WASHINGTON — The Space Development Agency is kicking off development of an on-board “battle management system” for its planned satellite mesh network, issuing a draft solicitation to launch a software prototyping project.

SDA’s Battle Management Command, Control, and Communications (BMC3) layer will play the role of robotic traffic cop, providing “automated space-based battle management through command and control, tasking, mission processing and dissemination” for the agency’s still-developing National Defense Space Architecture (NDSA), according to the agency’s website. The NDSA will comprise multiple satellites constellations in low Earth orbit linked together to form a mesh network. Alongside the battle management layer in that mesh, a set of data relay satellites called the Transport Layer will serve as the communications backbone for the Defense Department’s Joint All Domain Command and Control (JADC2) concept.

The draft BMC3 Application Factory & SIL Program Solicitation, published Wednesday, is seeking “an industry partner to develop, implement, and sustain BMC3 software development, integration, testing and deployment capabilities as part of the NDSA,” the solicitation states.

Specifically, the project will involve several moving parts:

BMC3 Module: Development of “a space edge processing capability located on the NDSA’s Transport layer and is designed to conduct mission processing on-orbit.” The module will be tested on the Tranche 1 set of Transport Layer satellites, due to be launched in 2024. SDA in February awarded funds worth a total of $1.8 billion to York Space Systems, Lockheed Martin Space and Northrop Grumman Strategic Space Systems to each build 42 prototype Tranche 1 birds.
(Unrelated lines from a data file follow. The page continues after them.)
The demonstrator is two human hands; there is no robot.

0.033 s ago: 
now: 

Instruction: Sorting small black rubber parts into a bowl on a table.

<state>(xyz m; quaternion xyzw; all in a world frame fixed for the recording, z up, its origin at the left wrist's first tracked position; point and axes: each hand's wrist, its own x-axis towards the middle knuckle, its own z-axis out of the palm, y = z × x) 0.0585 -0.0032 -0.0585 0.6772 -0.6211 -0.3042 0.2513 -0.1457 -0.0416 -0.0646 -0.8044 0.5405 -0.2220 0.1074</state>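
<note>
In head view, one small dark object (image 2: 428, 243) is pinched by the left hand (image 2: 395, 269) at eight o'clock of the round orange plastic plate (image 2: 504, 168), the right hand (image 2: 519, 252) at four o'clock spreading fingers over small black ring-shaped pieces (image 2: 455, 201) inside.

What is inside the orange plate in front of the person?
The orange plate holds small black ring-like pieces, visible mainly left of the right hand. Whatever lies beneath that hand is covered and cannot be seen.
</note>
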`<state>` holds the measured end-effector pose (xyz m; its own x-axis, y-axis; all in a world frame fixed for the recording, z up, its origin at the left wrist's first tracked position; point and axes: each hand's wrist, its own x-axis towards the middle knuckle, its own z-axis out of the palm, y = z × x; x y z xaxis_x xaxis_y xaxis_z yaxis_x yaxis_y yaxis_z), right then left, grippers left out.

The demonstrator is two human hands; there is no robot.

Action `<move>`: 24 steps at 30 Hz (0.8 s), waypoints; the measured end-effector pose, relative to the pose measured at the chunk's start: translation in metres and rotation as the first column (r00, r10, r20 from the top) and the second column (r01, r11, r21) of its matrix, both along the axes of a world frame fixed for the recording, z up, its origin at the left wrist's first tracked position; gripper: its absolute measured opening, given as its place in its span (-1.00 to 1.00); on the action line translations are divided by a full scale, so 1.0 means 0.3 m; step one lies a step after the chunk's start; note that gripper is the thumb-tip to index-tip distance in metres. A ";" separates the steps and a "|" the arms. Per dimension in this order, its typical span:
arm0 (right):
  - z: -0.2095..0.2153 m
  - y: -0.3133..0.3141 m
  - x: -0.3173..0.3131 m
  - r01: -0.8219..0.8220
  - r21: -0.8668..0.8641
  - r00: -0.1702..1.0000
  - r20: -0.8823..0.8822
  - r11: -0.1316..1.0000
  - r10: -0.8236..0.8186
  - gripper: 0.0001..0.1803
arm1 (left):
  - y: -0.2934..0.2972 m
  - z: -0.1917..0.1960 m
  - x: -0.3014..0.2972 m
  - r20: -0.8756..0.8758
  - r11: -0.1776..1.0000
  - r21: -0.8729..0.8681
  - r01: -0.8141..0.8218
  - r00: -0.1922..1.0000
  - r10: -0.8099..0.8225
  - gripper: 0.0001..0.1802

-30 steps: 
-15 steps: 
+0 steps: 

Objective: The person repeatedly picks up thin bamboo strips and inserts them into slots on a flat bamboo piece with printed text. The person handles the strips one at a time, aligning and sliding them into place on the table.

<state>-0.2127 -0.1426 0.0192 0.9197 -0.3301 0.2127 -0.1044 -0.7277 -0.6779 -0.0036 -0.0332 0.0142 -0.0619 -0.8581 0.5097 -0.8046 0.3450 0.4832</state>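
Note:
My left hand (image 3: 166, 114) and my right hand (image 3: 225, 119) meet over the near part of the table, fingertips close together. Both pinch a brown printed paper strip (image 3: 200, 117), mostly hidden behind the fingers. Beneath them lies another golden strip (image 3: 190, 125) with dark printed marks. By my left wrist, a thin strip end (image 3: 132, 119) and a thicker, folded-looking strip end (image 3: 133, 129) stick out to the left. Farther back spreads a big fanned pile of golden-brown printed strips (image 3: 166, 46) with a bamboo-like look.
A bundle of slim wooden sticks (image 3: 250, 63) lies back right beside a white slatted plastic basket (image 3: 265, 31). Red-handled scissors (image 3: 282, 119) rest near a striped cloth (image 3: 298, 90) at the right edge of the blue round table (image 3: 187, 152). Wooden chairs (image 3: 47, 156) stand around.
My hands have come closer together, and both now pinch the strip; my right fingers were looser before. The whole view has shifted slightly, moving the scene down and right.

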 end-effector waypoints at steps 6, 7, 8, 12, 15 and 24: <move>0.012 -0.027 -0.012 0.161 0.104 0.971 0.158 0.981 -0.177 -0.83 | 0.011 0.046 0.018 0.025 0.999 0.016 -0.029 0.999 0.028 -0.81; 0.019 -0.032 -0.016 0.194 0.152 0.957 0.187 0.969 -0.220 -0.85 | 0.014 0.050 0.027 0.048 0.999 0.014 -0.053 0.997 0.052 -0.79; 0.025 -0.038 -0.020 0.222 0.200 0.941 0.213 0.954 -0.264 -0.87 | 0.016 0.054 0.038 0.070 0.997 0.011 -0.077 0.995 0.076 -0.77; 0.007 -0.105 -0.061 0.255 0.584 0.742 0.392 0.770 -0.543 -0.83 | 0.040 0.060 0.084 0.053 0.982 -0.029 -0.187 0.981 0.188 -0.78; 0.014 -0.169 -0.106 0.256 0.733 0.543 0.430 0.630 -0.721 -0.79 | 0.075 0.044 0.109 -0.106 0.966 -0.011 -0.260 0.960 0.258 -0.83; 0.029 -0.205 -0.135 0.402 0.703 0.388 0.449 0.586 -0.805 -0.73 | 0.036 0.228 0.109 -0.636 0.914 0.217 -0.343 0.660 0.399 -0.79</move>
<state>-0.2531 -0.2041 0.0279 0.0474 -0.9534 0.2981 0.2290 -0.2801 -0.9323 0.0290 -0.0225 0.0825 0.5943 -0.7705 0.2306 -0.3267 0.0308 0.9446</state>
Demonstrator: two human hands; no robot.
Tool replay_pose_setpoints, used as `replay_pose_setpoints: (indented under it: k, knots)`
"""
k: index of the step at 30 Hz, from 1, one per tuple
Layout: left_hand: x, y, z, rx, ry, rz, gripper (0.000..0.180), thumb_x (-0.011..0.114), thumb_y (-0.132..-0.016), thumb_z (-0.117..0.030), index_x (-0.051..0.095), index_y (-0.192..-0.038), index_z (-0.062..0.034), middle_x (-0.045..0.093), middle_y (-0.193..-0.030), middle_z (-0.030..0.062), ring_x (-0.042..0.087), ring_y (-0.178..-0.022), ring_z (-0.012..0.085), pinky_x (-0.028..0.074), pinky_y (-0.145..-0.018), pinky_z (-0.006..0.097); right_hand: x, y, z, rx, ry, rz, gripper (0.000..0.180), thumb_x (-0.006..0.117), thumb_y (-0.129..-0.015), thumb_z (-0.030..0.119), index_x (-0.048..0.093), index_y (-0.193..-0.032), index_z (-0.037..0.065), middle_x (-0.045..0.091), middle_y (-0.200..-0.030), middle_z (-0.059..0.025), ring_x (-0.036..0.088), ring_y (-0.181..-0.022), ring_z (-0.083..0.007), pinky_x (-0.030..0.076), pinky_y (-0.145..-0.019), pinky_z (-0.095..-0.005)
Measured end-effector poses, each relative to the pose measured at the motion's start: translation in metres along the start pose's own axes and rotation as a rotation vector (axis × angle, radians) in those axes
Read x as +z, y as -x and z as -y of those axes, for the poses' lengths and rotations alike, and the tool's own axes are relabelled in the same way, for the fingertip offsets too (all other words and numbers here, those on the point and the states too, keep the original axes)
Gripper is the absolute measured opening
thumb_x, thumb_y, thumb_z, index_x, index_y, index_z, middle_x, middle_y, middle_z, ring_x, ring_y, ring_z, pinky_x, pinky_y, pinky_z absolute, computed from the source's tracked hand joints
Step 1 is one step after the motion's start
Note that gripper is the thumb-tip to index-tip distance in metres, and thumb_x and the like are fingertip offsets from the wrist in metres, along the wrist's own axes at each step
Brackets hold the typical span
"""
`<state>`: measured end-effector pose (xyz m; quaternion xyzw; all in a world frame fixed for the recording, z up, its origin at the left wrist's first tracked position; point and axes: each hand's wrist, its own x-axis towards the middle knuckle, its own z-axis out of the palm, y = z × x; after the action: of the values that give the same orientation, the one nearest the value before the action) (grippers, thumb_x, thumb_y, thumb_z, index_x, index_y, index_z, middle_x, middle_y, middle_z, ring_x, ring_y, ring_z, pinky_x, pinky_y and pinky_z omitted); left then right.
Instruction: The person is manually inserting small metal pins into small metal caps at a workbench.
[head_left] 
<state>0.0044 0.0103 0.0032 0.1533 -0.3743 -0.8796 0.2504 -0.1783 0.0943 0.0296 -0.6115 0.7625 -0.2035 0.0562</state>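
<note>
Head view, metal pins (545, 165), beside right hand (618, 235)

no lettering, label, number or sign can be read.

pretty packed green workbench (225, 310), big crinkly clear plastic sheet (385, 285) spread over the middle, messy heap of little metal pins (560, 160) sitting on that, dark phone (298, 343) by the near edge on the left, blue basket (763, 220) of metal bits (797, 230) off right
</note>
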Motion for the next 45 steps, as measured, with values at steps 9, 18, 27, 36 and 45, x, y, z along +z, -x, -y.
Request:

BMC3 Application Factory: Development and sustainment of “a DevSecOps continuous integration/continuous development pipeline that provides governance and infrastructure to enable BMC3 software applications to develop, integrate, test, and deploy into the NDSA.”

Secure Interoperable-Middleware Layer (SIL): A “key enabler” for the Application Factory that “will provide BMC3 application developers a secure middleware capability, enabling the applications to integrate and run on the BMC3 hardware.”

BMC3 Ecosystem Lead: Providing software/hardware integration functions, “with the responsibility for leading and coordinating development activities within the BMC3 ecosystem.”

Interested vendors, assuming they understood all that, have until Dec. 9 to provide a bid.